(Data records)

Content starts

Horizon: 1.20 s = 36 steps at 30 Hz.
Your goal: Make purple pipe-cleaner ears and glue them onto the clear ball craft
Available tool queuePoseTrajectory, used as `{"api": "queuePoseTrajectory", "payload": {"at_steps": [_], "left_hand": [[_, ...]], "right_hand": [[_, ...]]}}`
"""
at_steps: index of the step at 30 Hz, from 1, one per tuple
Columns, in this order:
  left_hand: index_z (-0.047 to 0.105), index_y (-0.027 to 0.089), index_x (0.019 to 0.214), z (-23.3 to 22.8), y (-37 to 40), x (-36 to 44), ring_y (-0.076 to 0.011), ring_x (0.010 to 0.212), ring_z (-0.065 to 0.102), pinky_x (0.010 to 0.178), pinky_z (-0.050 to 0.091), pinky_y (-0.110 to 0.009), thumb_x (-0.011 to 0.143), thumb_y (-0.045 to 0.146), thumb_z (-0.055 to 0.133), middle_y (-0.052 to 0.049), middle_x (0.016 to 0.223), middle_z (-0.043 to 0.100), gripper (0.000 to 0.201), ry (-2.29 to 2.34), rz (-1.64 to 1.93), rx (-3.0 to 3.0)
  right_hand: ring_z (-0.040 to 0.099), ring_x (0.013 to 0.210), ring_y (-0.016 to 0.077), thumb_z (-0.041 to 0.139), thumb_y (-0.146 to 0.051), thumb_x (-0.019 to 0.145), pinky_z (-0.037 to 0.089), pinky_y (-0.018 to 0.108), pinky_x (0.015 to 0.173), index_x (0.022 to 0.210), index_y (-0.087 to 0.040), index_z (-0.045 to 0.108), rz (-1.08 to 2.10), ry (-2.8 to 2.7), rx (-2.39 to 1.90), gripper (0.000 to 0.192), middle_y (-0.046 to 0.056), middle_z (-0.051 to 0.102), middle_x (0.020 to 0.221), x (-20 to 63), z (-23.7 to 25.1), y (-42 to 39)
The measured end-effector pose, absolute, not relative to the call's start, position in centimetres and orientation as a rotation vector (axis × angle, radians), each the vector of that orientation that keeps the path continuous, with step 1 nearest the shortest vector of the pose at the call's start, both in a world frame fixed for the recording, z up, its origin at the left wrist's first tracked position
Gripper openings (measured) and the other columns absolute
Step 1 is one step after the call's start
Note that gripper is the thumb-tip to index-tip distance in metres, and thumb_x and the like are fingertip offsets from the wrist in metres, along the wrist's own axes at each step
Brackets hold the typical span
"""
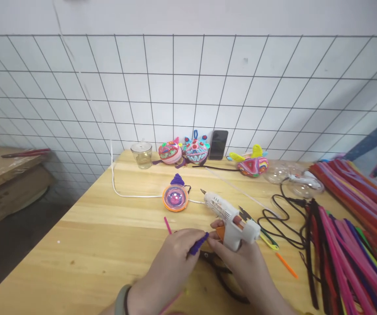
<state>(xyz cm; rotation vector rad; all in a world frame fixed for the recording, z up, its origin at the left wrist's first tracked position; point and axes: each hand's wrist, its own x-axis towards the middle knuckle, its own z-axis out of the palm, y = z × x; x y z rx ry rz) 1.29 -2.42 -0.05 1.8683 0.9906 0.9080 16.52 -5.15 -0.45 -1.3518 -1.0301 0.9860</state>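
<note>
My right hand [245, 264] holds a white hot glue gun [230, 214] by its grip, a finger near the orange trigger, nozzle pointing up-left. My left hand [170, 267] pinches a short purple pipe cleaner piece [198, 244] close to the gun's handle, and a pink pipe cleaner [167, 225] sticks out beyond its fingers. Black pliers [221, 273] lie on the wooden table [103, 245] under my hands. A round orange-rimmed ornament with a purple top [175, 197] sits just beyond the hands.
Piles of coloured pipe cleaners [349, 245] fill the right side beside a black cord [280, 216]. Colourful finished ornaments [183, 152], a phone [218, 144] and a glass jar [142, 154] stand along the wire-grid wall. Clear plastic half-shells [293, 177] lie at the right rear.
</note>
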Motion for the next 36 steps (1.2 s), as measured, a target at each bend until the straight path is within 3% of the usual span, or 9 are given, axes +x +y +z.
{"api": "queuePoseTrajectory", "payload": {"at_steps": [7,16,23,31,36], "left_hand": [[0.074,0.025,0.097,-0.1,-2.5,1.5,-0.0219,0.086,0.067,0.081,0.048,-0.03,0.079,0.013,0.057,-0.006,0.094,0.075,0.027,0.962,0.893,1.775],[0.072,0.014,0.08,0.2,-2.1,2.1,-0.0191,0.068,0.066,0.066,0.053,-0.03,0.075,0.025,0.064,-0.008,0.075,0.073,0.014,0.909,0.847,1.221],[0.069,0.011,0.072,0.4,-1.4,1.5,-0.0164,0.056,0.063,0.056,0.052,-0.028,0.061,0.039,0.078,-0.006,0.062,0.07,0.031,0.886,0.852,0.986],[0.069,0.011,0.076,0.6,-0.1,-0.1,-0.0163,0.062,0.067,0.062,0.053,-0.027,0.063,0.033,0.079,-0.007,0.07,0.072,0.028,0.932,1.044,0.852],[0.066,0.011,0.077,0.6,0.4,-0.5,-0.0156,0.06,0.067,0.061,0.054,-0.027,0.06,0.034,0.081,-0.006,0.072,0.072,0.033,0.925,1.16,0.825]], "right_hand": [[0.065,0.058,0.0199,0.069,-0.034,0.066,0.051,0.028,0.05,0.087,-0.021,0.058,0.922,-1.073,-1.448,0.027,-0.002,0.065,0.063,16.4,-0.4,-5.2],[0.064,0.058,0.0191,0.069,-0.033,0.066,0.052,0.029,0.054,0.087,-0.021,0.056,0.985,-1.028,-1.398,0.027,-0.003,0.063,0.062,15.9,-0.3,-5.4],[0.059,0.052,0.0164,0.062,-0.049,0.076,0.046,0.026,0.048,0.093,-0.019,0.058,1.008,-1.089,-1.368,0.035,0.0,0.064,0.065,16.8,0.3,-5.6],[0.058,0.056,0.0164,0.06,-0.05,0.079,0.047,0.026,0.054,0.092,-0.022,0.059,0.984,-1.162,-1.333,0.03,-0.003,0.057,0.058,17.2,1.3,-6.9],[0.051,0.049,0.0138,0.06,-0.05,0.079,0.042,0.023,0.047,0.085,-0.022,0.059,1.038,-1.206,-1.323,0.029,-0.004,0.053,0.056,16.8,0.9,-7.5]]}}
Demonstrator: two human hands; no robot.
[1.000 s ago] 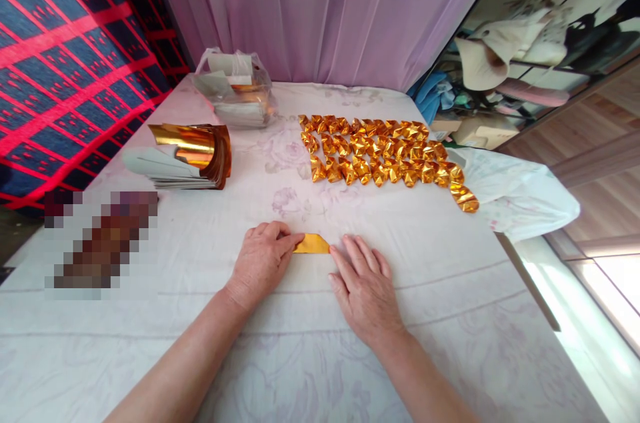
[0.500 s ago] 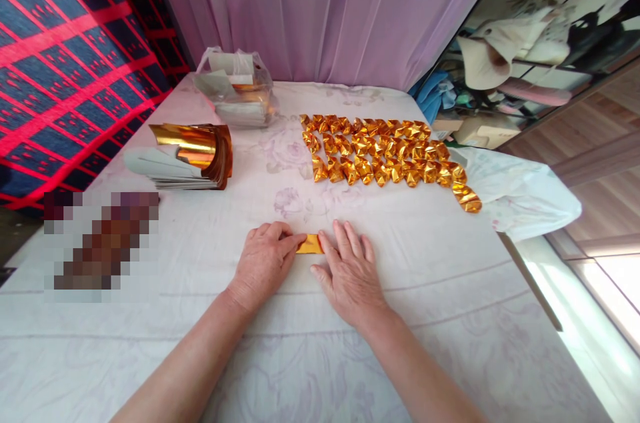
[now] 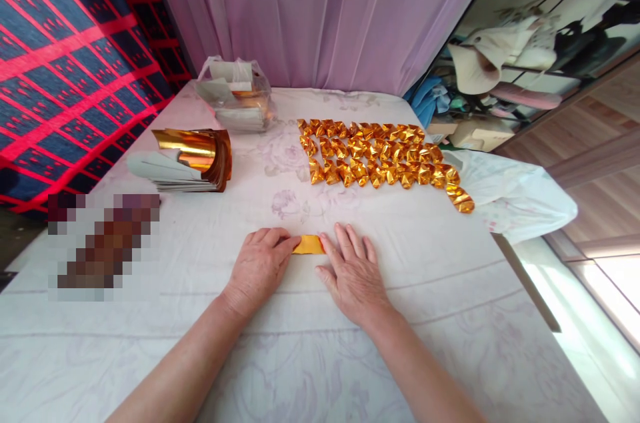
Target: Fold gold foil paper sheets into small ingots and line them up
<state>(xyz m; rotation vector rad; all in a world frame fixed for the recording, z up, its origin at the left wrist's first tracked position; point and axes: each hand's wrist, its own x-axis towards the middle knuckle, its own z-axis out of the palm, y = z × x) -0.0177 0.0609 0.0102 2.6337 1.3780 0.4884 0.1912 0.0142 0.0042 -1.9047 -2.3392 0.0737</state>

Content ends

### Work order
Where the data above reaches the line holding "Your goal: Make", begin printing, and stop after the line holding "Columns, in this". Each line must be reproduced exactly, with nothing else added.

### Problem solution
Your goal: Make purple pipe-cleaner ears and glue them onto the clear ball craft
Available tool queuePoseTrajectory, used as `{"api": "queuePoseTrajectory", "payload": {"at_steps": [_], "left_hand": [[_, ...]], "right_hand": [[_, ...]]}}`
"""
at_steps: index of the step at 30 Hz, from 1, one per tuple
Columns, in this order:

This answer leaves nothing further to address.